Politics: – According to Gerrit Van der Waldt (2007) in “Municipal management: serving the people”, efficient, economic and effective use of resources to provide value for money (Vfm) for the community in services delivery is one of the important objectives of municipalities. Infrastructural projects in Nigeria are developed based on politics and not to meet value for money. The Lagos – Ibadan Expressway, which is a major commercial link from the Apapa Wharf to the north, through Ibadan, the South South and the East, through Benin, was neglected and the less important Abuja – Kaduna rail-line constructed, in terms of commercial activities. Another way in which politics have hampered the effectiveness of development planning in Nigeria is through the antagonistic strategies of the various political parties with their associated pressure groups (Miguel Uruttia Montoya, Miguel Urrutia & Setsuko Yukawa, 1988: Development Planning in Mixed Economies).
High Cost of Infrastructure Procurement:- The Cable (2019) under, “CRCC to construct 560km railway line in Ghana $2bn”, stated that a 340 km standard gauge railway line in Ghana will be constructed at $2.2 billion while the 146 km railway line between Lagos and Ibadan in south-west Nigeria will cost the country $2 billion. While it will cost Ghana $5.88 million per kilometre, Nigeria will spend $15.07 million per kilometre. The Nigeria Senate once kicked against the N64 billion contracts for the construction of a second runway at the Nnamdi Azikiwe International Airport, Abuja in October, 2015. This was because of multiple loading. They acknowledged the urgent need for a second runway at the airport, but said the contract sum was “just too exorbitant.”

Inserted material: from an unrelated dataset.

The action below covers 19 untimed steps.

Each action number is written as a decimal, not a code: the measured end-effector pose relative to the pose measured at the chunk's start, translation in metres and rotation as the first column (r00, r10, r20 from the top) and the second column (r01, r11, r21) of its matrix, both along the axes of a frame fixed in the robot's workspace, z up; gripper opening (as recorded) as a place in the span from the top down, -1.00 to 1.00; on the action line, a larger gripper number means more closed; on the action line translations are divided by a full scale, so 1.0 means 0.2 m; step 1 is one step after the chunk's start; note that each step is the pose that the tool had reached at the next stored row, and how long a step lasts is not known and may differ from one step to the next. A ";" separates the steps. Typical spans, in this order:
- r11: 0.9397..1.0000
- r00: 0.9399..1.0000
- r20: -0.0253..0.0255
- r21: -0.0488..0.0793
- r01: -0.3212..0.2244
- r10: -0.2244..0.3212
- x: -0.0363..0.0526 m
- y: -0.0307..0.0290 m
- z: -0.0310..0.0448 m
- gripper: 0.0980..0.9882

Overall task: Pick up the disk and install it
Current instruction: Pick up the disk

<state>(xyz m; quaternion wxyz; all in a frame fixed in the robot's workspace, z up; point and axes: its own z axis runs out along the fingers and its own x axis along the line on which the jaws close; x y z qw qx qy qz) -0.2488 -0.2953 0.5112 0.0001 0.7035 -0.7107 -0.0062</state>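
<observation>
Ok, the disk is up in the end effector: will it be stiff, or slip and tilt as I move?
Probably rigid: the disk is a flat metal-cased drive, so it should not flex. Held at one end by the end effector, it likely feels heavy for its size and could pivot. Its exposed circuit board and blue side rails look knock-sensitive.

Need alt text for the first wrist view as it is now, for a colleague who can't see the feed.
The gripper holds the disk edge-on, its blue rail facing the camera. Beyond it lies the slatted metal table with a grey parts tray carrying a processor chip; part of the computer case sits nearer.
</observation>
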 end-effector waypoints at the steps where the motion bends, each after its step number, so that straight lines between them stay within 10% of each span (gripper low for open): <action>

Infrastructure provision has a lot of benefits from being the basis of wealth creation; it helps generate jobs, helps to promote trade and investment; helps to promote healthy living; extreme poverty alleviation; employment generation and crime control. Construction works have the potential of generating jobs for multiple workers from designers to artisans, suppliers and sellers of construction materials and labourers. The banking industry also thrives on infrastructure development. Infrastructure like housing, water, electricity and roads are basic to life.